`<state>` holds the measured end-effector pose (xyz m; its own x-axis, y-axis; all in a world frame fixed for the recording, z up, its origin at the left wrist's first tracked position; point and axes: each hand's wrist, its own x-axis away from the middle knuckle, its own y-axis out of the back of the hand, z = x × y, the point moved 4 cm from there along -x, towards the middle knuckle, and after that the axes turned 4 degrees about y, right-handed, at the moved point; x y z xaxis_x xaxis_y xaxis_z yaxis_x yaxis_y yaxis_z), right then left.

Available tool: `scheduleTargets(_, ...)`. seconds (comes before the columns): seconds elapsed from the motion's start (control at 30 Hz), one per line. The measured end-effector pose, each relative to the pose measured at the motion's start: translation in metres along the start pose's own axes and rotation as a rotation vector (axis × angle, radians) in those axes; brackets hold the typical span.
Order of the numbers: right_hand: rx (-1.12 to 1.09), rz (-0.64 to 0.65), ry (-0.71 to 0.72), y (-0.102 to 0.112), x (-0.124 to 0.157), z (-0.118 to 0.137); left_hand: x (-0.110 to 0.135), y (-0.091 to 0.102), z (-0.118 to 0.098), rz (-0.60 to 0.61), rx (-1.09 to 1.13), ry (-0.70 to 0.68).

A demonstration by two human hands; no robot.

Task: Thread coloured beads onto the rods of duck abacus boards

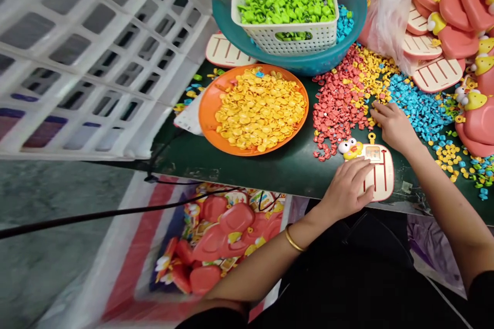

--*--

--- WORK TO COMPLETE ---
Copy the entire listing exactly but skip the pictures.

--- YOUR RESPONSE ---
`<state>` holds the measured end-effector pose (xyz m; its own x-axis, y-axis; all in a world frame fixed for the recording, z up, its origin at the left wrist's first tracked position; point and axes: each hand's wrist, its own x-axis away from the middle knuckle, its own y-axis out of the back of the hand, z = x × y, the point moved 4 cm from there along -x, towards the middle knuckle, and after that the axes turned 4 degrees about y, right-handed, at the moved point; x y z xaxis_x xaxis_y xaxis_z yaxis_x yaxis_y yaxis_z), right then left.

Available tool: `scheduleTargets(_, ...)`. seconds (comes before the columns): seconds elapsed from the motion's start (control at 30 Hz), one per line. The measured end-effector pose, each relative to the pose measured at the motion's start: translation in metres along the start pose's own axes and rotation as a rotation vector (axis × angle, radians) in those axes; brackets hold the typical span.
Order of the numbers: right_hand: rx (-1.12 to 1.09), rz (-0.64 to 0.65), ry (-0.71 to 0.72), y (-0.102 to 0.112), x (-0.124 to 0.157), z (-0.118 to 0.137); left_hand: x (-0.110 to 0.135), y (-0.091 to 0.102), z (-0.118 to 0.098), rz (-0.60 to 0.61), rx (-1.09 to 1.13), ry (-0.70 to 0.68).

A demonstration by two human hands; no robot.

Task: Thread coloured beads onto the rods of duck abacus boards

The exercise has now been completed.